Aim of the exercise:
Pull every line containing "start" from the listing.

Data section:
____

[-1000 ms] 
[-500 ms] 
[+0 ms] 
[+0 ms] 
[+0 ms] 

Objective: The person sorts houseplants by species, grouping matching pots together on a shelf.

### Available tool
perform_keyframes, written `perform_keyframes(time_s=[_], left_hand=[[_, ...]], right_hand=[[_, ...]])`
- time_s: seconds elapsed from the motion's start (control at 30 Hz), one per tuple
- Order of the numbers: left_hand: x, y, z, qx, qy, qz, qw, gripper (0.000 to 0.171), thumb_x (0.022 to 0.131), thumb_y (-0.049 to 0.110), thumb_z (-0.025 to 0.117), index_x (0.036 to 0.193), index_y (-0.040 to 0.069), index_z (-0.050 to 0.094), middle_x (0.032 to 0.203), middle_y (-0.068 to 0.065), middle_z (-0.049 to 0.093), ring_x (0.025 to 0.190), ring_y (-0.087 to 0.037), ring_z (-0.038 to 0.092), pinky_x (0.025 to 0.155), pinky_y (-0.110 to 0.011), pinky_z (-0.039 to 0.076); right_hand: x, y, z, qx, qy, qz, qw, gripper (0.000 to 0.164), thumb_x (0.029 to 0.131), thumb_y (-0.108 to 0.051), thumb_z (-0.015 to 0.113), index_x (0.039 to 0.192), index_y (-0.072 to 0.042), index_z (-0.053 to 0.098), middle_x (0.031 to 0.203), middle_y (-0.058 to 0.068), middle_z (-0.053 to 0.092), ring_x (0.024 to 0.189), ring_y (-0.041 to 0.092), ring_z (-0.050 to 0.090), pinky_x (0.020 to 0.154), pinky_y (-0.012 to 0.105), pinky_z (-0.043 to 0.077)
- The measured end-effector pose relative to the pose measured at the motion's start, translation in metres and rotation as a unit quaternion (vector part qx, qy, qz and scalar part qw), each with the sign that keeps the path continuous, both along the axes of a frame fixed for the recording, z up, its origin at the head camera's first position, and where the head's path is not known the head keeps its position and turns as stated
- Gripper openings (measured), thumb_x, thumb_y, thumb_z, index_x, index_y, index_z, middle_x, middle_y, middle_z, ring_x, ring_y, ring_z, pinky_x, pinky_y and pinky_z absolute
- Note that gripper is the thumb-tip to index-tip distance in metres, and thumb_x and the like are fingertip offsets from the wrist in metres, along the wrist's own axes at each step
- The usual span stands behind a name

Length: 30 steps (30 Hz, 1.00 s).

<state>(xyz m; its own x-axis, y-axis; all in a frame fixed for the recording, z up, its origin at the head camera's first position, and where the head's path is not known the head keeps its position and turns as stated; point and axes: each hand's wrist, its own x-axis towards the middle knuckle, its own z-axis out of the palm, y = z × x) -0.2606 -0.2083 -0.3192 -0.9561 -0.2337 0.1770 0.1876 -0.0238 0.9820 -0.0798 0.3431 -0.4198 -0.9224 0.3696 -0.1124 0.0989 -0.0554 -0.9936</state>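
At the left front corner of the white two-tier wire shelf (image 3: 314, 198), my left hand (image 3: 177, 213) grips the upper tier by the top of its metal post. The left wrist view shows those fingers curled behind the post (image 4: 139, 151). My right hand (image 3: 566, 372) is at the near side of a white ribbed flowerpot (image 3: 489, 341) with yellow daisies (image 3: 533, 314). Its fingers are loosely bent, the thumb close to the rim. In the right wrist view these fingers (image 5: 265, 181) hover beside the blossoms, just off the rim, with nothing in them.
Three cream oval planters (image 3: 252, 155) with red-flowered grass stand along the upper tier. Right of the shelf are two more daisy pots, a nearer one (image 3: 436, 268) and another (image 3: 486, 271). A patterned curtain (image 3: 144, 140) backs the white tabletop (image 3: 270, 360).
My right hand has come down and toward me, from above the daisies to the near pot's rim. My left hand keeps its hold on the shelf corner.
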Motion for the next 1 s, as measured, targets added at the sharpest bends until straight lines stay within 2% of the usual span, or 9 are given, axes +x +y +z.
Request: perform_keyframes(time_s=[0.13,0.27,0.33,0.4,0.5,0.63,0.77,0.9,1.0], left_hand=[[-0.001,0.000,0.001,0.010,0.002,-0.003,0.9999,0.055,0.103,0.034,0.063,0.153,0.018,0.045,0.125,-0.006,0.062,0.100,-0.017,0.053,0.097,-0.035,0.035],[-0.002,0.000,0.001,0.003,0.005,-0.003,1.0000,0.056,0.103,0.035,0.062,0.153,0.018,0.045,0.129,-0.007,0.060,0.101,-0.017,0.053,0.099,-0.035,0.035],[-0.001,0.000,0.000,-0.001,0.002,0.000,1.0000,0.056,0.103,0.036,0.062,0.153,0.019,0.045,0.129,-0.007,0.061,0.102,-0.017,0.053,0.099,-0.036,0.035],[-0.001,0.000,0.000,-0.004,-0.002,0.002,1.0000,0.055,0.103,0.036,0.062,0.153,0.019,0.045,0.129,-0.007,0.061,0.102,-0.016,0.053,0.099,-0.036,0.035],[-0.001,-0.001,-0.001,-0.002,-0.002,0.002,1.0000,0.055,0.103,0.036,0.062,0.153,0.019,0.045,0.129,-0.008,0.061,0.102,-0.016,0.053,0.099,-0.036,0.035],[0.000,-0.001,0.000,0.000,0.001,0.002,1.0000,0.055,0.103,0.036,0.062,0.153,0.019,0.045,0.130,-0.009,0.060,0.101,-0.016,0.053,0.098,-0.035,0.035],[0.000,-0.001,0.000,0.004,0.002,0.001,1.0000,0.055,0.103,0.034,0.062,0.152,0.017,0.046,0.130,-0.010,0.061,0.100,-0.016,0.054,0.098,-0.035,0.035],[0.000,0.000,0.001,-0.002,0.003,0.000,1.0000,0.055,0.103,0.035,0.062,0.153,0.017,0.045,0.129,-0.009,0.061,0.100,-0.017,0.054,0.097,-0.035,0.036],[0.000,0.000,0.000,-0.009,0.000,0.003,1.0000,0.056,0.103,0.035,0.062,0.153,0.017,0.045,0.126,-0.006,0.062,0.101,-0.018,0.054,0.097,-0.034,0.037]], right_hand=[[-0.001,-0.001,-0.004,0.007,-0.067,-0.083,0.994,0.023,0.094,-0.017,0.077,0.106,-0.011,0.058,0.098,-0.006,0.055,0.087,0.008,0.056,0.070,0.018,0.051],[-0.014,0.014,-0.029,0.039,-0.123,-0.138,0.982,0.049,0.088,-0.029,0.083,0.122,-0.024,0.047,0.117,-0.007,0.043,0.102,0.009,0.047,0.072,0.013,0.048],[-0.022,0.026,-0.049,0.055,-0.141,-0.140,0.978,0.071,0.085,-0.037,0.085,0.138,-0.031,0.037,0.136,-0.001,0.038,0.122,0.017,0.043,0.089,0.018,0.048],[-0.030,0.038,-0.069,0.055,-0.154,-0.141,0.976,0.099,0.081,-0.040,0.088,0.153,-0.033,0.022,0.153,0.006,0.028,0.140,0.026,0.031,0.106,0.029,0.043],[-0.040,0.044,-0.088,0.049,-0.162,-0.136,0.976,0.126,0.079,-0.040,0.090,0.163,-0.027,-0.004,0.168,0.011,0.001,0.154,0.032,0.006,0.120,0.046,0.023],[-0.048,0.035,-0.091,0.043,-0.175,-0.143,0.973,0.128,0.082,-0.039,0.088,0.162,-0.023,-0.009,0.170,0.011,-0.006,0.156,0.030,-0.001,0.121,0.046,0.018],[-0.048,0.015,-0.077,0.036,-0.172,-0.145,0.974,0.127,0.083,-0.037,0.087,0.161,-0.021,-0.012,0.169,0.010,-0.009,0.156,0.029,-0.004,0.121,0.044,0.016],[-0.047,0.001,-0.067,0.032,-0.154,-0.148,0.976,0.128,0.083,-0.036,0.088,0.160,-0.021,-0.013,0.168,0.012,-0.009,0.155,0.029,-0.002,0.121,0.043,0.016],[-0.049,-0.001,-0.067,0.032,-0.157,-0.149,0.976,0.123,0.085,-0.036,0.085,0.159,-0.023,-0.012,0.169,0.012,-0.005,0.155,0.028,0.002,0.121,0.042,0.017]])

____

Solution for this exercise:
- time_s: seconds elapsed from the motion's start (control at 30 Hz), one per tuple
- The measured end-effector pose relative to the pose measured at the motion's start, translation in metres and rotation as a unit quaternion (vector part qx, qy, qz and scalar part qw), each with the sign that keeps the path continuous, both along the axes of a frame fixed for the recording, z up, its origin at the head camera's first position, and where the head's path is not known the head keeps its position and turns as stated

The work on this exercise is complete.